The Heap family ended up getting a new horse for Garth, Cash, and only a few months later he was back doing rodeo.
“When I got home from the hospital, I would go rope my dummy a lot,” Garth said. “I got really good, so then I started roping. It’s been so fun. My mom always asks me what I’m going to do and I say, I’m having fun. I don’t say that, she’ll probably rip me down off my horse.”
Annie said that it’s amazing to think that in just over a year, Garth went from not having any roping experience to qualifying for the state finals.
Garth has teamed up with Maddie Roche of the Spikers rodeo club for the team roping competition and for his recent 18th birthday, Roche presented him with a special gift.
“I had a normal helmet that I had to wear,” Garth said. “Maddie is really cool. She bought me this hat-helmet. It’s like a helmet but with the cowboy hat built into it. It’s pretty sweet.”
All of the support and generosity has helped Garth, Annie and the rest of the Heap family move forward from the trauma of the incident, but Annie said it was still very hard to go back to Price for another rodeo.

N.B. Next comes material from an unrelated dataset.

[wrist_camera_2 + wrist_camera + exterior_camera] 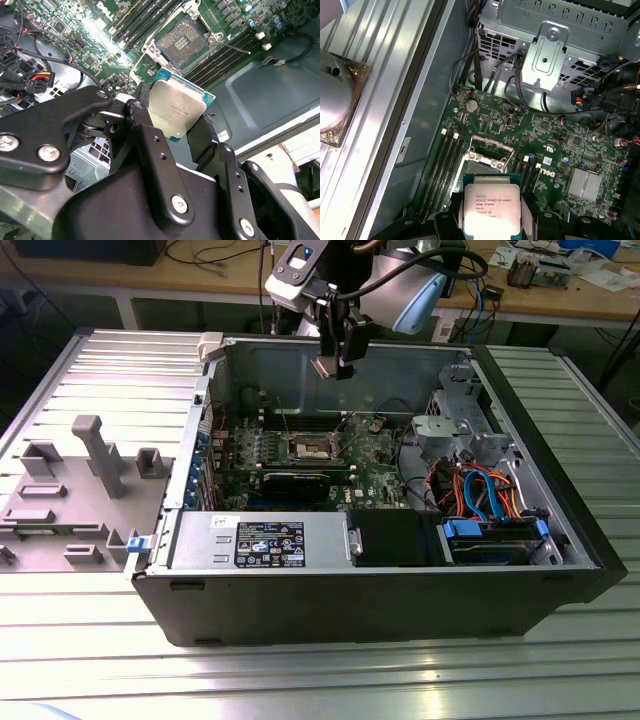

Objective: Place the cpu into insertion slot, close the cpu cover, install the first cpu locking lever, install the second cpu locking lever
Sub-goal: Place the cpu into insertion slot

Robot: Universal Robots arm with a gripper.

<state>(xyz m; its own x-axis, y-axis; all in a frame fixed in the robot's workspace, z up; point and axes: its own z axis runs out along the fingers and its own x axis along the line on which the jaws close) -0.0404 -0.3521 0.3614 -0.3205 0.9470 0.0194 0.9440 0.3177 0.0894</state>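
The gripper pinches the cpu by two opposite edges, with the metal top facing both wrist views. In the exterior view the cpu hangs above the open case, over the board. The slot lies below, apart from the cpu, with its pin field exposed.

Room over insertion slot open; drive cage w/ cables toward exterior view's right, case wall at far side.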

“Last year he didn’t want to rope at the Price arena,” Annie said. “He said it was bad mojo. We made him go watch. This year he overcame his fear and roped in the arena he died in and was brought back to life in. I was in the big main grandstands and said I would never sit in those again because of the memory I had. I overcame my fear of sitting in those grandstands, so it was a neat experience for us to overcome the fears together as a family.”
Garth said he has seen the video of the accident a couple of times.
“It makes me kind of sick inside,” Garth said.
But that is now the past while the junior is focused on the future. He keeps improving and still has another year of high school rodeo ahead of him.
Garth still deals with headaches but compared to what he has been through, his recovery has been nothing short of amazing.
“What they said was going to happen, he’s beat all odds,” Annie said. “He’s my walking, talking miracle-child.”